◆ **To do**:
Give back all of the data, word for word.

┌──

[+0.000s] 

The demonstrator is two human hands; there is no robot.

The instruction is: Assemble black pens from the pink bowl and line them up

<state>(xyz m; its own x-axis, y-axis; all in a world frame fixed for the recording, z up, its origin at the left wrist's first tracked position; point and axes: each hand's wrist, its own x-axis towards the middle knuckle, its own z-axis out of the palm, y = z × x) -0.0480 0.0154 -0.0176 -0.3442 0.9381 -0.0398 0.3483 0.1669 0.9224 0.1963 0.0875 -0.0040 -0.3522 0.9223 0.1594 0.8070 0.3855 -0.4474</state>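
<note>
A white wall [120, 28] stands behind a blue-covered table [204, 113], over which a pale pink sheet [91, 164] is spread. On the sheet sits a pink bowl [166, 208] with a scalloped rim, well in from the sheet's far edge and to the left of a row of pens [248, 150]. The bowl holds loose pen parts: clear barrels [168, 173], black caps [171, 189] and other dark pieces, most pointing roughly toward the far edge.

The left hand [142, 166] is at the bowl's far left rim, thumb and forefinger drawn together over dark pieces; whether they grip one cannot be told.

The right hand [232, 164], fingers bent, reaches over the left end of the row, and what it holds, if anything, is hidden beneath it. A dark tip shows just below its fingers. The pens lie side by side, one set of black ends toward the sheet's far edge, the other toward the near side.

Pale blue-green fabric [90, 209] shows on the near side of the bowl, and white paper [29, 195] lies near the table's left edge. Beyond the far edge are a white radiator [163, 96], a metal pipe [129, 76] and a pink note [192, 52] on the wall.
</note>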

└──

◆ **Reply to the exercise**:
[+0.000s] 

The demonstrator is two human hands; there is no robot.

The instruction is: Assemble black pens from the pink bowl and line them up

<state>(xyz m; its own x-axis, y-axis; all in a world frame fixed for the recording, z up, its origin at the left wrist's first tracked position; point and axes: each hand's wrist, its own x-axis towards the middle knuckle, its own z-axis out of the palm, y = z × x) -0.0480 0.0154 -0.0176 -0.3442 0.9381 -0.0398 0.3483 0.1669 0.9224 0.1963 0.0875 -0.0040 -0.3522 0.9223 0.1594 0.8070 0.3855 -0.4474</state>
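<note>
A white wall [120, 28] stands behind a blue-covered table [204, 113], over which a pale pink sheet [91, 164] is spread. On the sheet sits a pink bowl [166, 208] with a scalloped rim, well in from the sheet's far edge and to the left of a row of pens [248, 150]. The bowl holds loose pen parts: clear barrels [168, 173], black caps [171, 189] and other dark pieces, most pointing roughly toward the far edge.

The left hand [142, 166] is at the bowl's far left rim, thumb and forefinger drawn together over dark pieces; whether they grip one cannot be told.

The right hand [232, 164], fingers bent, reaches over the left end of the row, and what it holds, if anything, is hidden beneath it. A dark tip shows just below its fingers. The pens lie side by side, one set of black ends toward the sheet's far edge, the other toward the near side.

Pale blue-green fabric [90, 209] shows on the near side of the bowl, and white paper [29, 195] lies near the table's left edge. Beyond the far edge are a white radiator [163, 96], a metal pipe [129, 76] and a pink note [192, 52] on the wall.
</note>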

No additional output will be produced.